Quickie elections are again, child! Or they are going to be, beginning December 26. Merry Christmas. In Could, the NLRB issued laws offering for so-called “ambush,” or “quickie,” elections for union illustration. Will this grow to be virtually moot in gentle of what the Board did final week? (See “Elections? Fugeddaboutit,” under.)
Rewrite these worker handbooks! Simply final month, the NLRB determined that just about all employer insurance policies and guidelines have a chilling impact on workers’ rights to interact in protected concerted exercise. I am exaggerating, however not a lot. As David says,
Beneath the brand new commonplace, which the Board is making use of retroactively, any employer office rule that may (not “would”) fairly be interpreted by an worker as proscribing or interfering with any form of protected concerted exercise or different worker rights protected by the NLRA is presumptively illegal “interference.” That is so even when there exist extra cheap interpretations of the rule, and even when there is no such thing as a proof that the rule really brought about any “interference.”
(Emphasis in unique.)
Elections? Fugeddaboutit. Final week, the Board determined that an employer has solely 14 days to petition for an election if a union claims it has the assist of the vast majority of workers within the proposed bargaining unit. Even worse, if the employer is discovered to have dedicated an unfair labor apply, the Board can merely direct the employer to discount with the union with out even permitting the workers to vote on illustration. And guess who decides whether or not the employer dedicated a ULP? Why, the Board, in fact. As David and Tim wrote,
The choice’s obligatory course of and new commonplace create an elevated incentive for unions to pursue ULP allegations for any pre-election conduct by employers. That, in flip, may permit unions to halt elections that they concern they may lose for any purpose, together with lack of majority assist. In lots of instances, unions could imagine that they’ve higher probabilities with the Board majority – particularly the present Board – than with a majority of workers.

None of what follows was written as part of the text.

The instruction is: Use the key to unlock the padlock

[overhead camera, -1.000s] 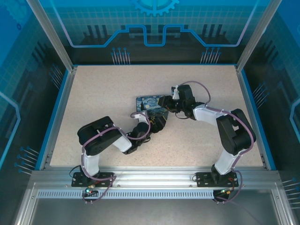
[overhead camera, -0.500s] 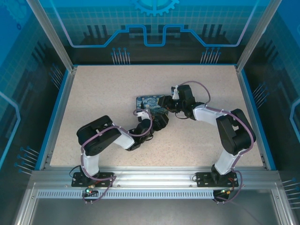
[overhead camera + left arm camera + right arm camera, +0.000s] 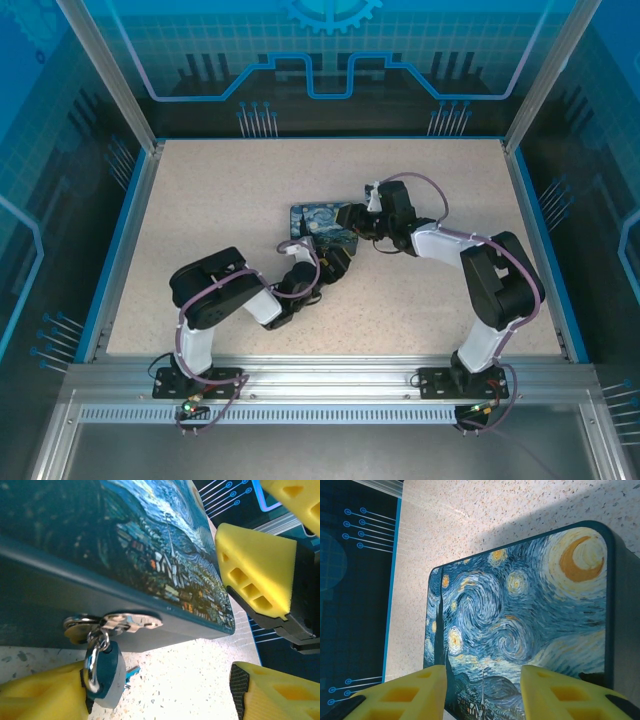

Are you fully depressed but? Listed here are three extra from this week. The Board
- Made it simpler for workers and unions to show that an worker appearing alone is actually participating in protected “concerted” exercise.
- Restricted employers’ rights to make unilateral adjustments to working situations when a labor contract has expired and is being renegotiated, even when the adjustments are in step with previous apply. (Right here and right here.)
You have to your three-day weekend to recover from this.
Picture Credit: From the mural “Detroit Business” by Diego Rivera, Detroit Institute of Arts.